▸ What is expected
Images in the data are to be skipped, while every line is restated exactly as written.

▸ Material shown
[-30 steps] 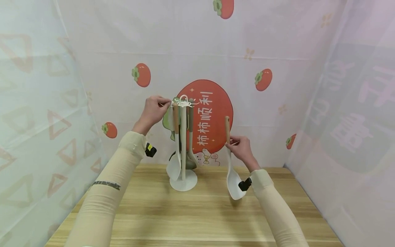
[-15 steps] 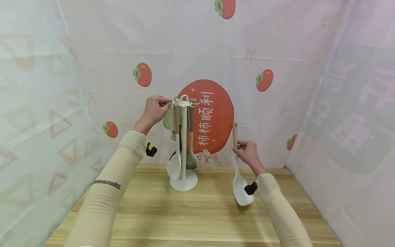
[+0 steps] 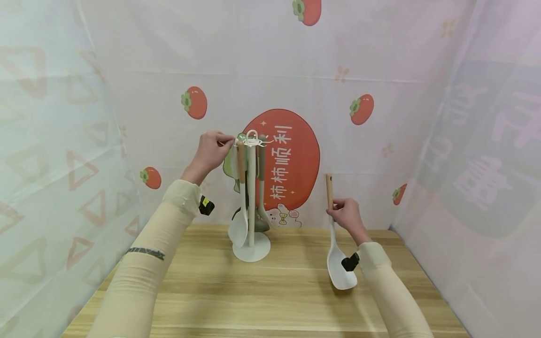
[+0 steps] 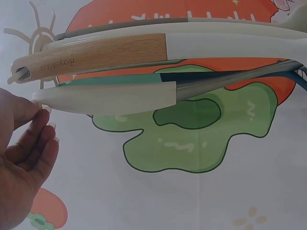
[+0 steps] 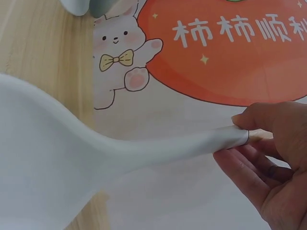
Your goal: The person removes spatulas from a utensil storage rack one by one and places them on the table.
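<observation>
Right hand [image 3: 347, 215] grasping a spatula [image 3: 336, 267], blade [image 5: 43, 158] overrunning the wrist view, left hand [image 3: 212, 150] pinching the rack [image 3: 251, 202], fingertips [image 4: 42, 118] hiding the contact.

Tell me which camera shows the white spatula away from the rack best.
The head view: it shows the white spatula end to end, though partly covered. The right wrist view shows its neck closer but cuts off the blade; the left wrist view doesn't show it.

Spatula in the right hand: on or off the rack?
Off. The right hand holds the spatula near its wood-white joint, and the head view shows a clear gap between it and the rack.
</observation>
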The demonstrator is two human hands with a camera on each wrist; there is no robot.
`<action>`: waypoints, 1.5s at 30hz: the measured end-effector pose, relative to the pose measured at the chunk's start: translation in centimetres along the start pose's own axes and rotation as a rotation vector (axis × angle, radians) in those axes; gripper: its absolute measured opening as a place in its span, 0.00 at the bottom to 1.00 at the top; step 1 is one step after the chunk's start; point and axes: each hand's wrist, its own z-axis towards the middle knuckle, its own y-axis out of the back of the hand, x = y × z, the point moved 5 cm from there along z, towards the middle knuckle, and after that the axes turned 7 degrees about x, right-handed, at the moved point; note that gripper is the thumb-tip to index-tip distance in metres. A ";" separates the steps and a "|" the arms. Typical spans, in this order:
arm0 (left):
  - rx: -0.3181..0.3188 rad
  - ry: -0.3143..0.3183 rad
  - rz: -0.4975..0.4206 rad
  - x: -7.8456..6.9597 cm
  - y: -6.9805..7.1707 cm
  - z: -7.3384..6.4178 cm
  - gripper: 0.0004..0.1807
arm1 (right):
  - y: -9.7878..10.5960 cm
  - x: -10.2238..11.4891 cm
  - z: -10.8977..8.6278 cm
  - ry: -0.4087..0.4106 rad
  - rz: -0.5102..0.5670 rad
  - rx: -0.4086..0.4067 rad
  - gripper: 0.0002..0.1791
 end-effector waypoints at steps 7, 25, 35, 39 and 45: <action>-0.012 -0.015 -0.010 -0.2 0.1 0.2 0.11 | 0.1 -1.3 -0.3 -0.037 0.011 0.017 0.21; -0.008 -0.022 -0.028 0.2 -0.1 -0.1 0.11 | -1.4 -4.1 -2.4 -0.159 0.001 0.101 0.18; -0.012 -0.013 -0.033 0.3 -0.3 -0.3 0.12 | -3.4 -4.6 -3.3 -0.202 0.000 0.151 0.16; -0.017 -0.017 -0.027 0.4 -0.2 -0.3 0.12 | -4.1 -4.4 -3.6 -0.214 -0.017 0.167 0.16; -0.008 -0.010 -0.039 0.3 -0.2 -0.2 0.12 | -4.9 -4.4 -4.0 -0.239 -0.045 0.186 0.17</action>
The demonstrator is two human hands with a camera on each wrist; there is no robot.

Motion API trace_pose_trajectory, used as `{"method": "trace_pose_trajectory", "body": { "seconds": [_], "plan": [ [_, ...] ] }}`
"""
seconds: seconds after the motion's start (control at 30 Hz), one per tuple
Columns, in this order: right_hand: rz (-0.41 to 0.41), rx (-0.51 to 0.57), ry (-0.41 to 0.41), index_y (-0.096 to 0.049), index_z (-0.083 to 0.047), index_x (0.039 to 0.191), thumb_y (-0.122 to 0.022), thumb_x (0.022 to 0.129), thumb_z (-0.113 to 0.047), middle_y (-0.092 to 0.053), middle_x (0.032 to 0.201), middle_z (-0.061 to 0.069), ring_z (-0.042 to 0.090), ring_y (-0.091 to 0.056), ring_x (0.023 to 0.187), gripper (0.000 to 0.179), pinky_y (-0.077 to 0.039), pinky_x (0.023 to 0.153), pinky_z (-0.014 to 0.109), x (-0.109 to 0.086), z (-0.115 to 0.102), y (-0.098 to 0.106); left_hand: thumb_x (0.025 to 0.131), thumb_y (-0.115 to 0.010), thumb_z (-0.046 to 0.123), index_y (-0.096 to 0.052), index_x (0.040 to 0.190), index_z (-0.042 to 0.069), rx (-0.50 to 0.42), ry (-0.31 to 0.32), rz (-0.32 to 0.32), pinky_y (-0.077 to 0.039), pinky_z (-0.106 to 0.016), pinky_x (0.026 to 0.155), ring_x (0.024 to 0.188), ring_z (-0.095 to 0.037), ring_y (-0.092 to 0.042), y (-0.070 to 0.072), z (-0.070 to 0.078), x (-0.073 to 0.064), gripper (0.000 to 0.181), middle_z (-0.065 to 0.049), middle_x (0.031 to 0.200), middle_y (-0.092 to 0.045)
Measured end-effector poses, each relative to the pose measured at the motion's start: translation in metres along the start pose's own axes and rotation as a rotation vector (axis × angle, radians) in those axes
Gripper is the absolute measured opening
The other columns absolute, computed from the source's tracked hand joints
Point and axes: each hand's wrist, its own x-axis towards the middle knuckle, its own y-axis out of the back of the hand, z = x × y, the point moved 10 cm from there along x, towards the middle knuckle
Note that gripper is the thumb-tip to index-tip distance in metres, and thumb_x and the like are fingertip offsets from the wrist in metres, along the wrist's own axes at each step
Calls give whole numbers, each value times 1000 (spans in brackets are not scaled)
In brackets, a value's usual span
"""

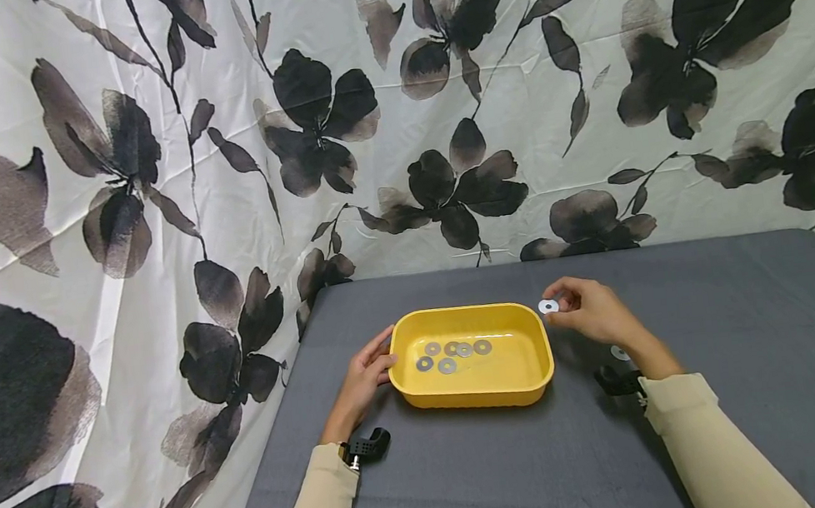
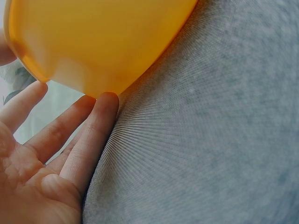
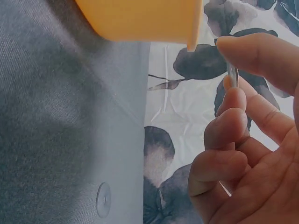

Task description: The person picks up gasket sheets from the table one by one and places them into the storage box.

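Watching this one remotely and the pinch looks a bit sketchy to me. The right hand (image 1: 595, 312) has a single washer (image 1: 548, 306) held edge-on between thumb and fingertips (image 3: 233, 100), just beside the right rim of the yellow tray (image 1: 537, 331) — not over it yet. Thin, slick disc, tiny contact area, so I'd guess it could squirt out and roll off across the grey cloth (image 1: 728, 351). The left hand (image 1: 364, 376) rests against the tray's left wall with fingers nearly straight, only bracing — a bump could still slide it. Five washers (image 1: 452, 353) lie inside; one loose washer (image 3: 103, 199) sits on the cloth.
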Motion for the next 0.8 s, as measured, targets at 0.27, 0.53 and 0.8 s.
{"method": "trace_pose_trajectory", "body": {
  "seconds": [0.27, 0.53, 0.8],
  "plan": [
    [-12, 9, 8, -67, -6, 118, -80, 88, -19, -58, 88, 7, 21, -52, 76, 35, -42, 59, 26, 0, -10, -3, 102, -59, 17, -47, 155, 25, -2, -7, -1, -61, -26, 85, 126, -38, -62, 0, 1, -1, 55, -16, 148, -57],
    [-22, 21, 36, -68, -6, 117, -79, 89, -18, -58, 87, 7, 20, -52, 75, 33, -43, 58, 26, -1, -20, -5, 101, -59, 16, -48, 154, 25, -3, -2, 8, -61, -26, 84, 125, -36, -63, 1, 0, 0, 55, -16, 148, -57],
    [-43, 25, 67, -68, -6, 117, -79, 88, -17, -58, 87, 6, 20, -52, 74, 32, -43, 58, 25, 0, -30, -11, 101, -59, 16, -47, 155, 26, 4, -1, 7, -61, -26, 84, 126, -36, -62, 0, 0, 1, 56, -14, 148, -57]
  ]
}}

▸ Expected answer
[-30 steps] 
[-15 steps] 
[+0 steps] 
[+0 steps] 
[+0 steps] 
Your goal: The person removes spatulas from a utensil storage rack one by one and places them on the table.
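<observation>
Right hand [image 3: 347, 215] grasping a spatula [image 3: 336, 267], blade [image 5: 43, 158] overrunning the wrist view, left hand [image 3: 212, 150] pinching the rack [image 3: 251, 202], fingertips [image 4: 42, 118] hiding the contact.

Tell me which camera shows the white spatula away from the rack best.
The head view: it shows the white spatula end to end, though partly covered. The right wrist view shows its neck closer but cuts off the blade; the left wrist view doesn't show it.

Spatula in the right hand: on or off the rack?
Off. The right hand holds the spatula near its wood-white joint, and the head view shows a clear gap between it and the rack.
</observation>
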The demonstrator is two human hands with a camera on each wrist; there is no robot.
`<action>`: waypoints, 1.5s at 30hz: the measured end-effector pose, relative to the pose measured at the chunk's start: translation in centimetres along the start pose's own axes and rotation as a rotation vector (axis × angle, radians) in those axes; gripper: its absolute measured opening as a place in its span, 0.00 at the bottom to 1.00 at the top; step 1 is one step after the chunk's start; point and axes: each hand's wrist, its own z-axis towards the middle knuckle, its own y-axis out of the back of the hand, x = y × z, the point moved 5 cm from there along z, towards the middle knuckle, and after that the axes turned 7 degrees about x, right-handed, at the moved point; note that gripper is the thumb-tip to index-tip distance in metres. A ";" separates the steps and a "|" the arms. Typical spans, in this order:
arm0 (left):
  - rx: -0.3181..0.3188 rad
  - ry: -0.3143..0.3183 rad
  - rz: -0.4975..0.4206 rad
  - x: -7.8456..6.9597 cm
  - y: -6.9805..7.1707 cm
  - z: -7.3384..6.4178 cm
  - gripper: 0.0004..0.1807
arm1 (right):
  - y: -9.7878..10.5960 cm
  - x: -10.2238..11.4891 cm
  - z: -10.8977..8.6278 cm
  - ry: -0.4087..0.4106 rad
  - rz: -0.5102..0.5670 rad
  - rx: -0.4086..0.4067 rad
  - gripper: 0.0002..0.1791
 end-effector waypoints at steps 7, 25, 35, 39 and 45: <action>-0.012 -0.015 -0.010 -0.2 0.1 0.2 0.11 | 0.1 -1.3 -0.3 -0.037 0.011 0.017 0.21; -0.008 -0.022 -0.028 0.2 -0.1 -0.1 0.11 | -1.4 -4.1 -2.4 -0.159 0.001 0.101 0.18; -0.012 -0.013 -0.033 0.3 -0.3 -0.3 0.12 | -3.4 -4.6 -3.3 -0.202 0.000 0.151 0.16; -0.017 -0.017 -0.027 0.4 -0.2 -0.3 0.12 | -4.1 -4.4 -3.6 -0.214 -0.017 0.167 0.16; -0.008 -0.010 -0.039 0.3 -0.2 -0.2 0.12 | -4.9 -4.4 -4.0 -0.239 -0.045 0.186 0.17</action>
The demonstrator is two human hands with a camera on each wrist; there is no robot.

Motion API trace_pose_trajectory, used as `{"method": "trace_pose_trajectory", "body": { "seconds": [_], "plan": [ [_, ...] ] }}`
"""
seconds: seconds after the motion's start (control at 30 Hz), one per tuple
Columns, in this order: right_hand: rz (-0.41 to 0.41), rx (-0.51 to 0.57), ry (-0.41 to 0.41), index_y (-0.096 to 0.049), index_z (-0.083 to 0.047), index_x (0.039 to 0.191), thumb_y (-0.122 to 0.022), thumb_x (0.022 to 0.129), thumb_z (-0.113 to 0.047), middle_y (-0.092 to 0.053), middle_x (0.032 to 0.201), middle_z (-0.061 to 0.069), ring_z (-0.042 to 0.090), ring_y (-0.091 to 0.056), ring_x (0.023 to 0.187), gripper (0.000 to 0.179), pinky_y (-0.077 to 0.039), pinky_x (0.023 to 0.153), pinky_z (-0.014 to 0.109), x (-0.109 to 0.086), z (-0.115 to 0.102), y (-0.098 to 0.106); left_hand: thumb_x (0.025 to 0.131), thumb_y (-0.115 to 0.010), thumb_z (-0.046 to 0.123), index_y (-0.096 to 0.052), index_x (0.040 to 0.190), index_z (-0.042 to 0.069), rx (-0.50 to 0.42), ry (-0.31 to 0.32), rz (-0.32 to 0.32), pinky_y (-0.077 to 0.039), pinky_z (-0.106 to 0.016), pinky_x (0.026 to 0.155), ring_x (0.024 to 0.188), ring_z (-0.095 to 0.037), ring_y (-0.092 to 0.042), y (-0.070 to 0.072), z (-0.070 to 0.078), x (-0.073 to 0.064), gripper (0.000 to 0.181), middle_z (-0.065 to 0.049), middle_x (0.031 to 0.200), middle_y (-0.092 to 0.045)
Measured end-effector poses, each relative to the pose measured at the motion's start: translation in metres along the start pose's own axes and rotation as a rotation vector (axis × angle, radians) in those axes
Gripper is the absolute measured opening
The other columns absolute, computed from the source's tracked hand joints
Point and axes: each hand's wrist, its own x-axis towards the middle knuckle, its own y-axis out of the back of the hand, z = x × y, the point moved 10 cm from there along x, towards the middle knuckle
Note that gripper is the thumb-tip to index-tip distance in metres, and thumb_x and the like are fingertip offsets from the wrist in metres, along the wrist's own axes at each step
Calls give whole numbers, each value times 1000 (spans in brackets are not scaled)
In brackets, a value's usual span
"""


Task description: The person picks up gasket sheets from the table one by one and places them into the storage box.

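Watching this one remotely and the pinch looks a bit sketchy to me. The right hand (image 1: 595, 312) has a single washer (image 1: 548, 306) held edge-on between thumb and fingertips (image 3: 233, 100), just beside the right rim of the yellow tray (image 1: 537, 331) — not over it yet. Thin, slick disc, tiny contact area, so I'd guess it could squirt out and roll off across the grey cloth (image 1: 728, 351). The left hand (image 1: 364, 376) rests against the tray's left wall with fingers nearly straight, only bracing — a bump could still slide it. Five washers (image 1: 452, 353) lie inside; one loose washer (image 3: 103, 199) sits on the cloth.
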Motion for the next 0.8 s, as measured, targets at 0.27, 0.53 and 0.8 s.
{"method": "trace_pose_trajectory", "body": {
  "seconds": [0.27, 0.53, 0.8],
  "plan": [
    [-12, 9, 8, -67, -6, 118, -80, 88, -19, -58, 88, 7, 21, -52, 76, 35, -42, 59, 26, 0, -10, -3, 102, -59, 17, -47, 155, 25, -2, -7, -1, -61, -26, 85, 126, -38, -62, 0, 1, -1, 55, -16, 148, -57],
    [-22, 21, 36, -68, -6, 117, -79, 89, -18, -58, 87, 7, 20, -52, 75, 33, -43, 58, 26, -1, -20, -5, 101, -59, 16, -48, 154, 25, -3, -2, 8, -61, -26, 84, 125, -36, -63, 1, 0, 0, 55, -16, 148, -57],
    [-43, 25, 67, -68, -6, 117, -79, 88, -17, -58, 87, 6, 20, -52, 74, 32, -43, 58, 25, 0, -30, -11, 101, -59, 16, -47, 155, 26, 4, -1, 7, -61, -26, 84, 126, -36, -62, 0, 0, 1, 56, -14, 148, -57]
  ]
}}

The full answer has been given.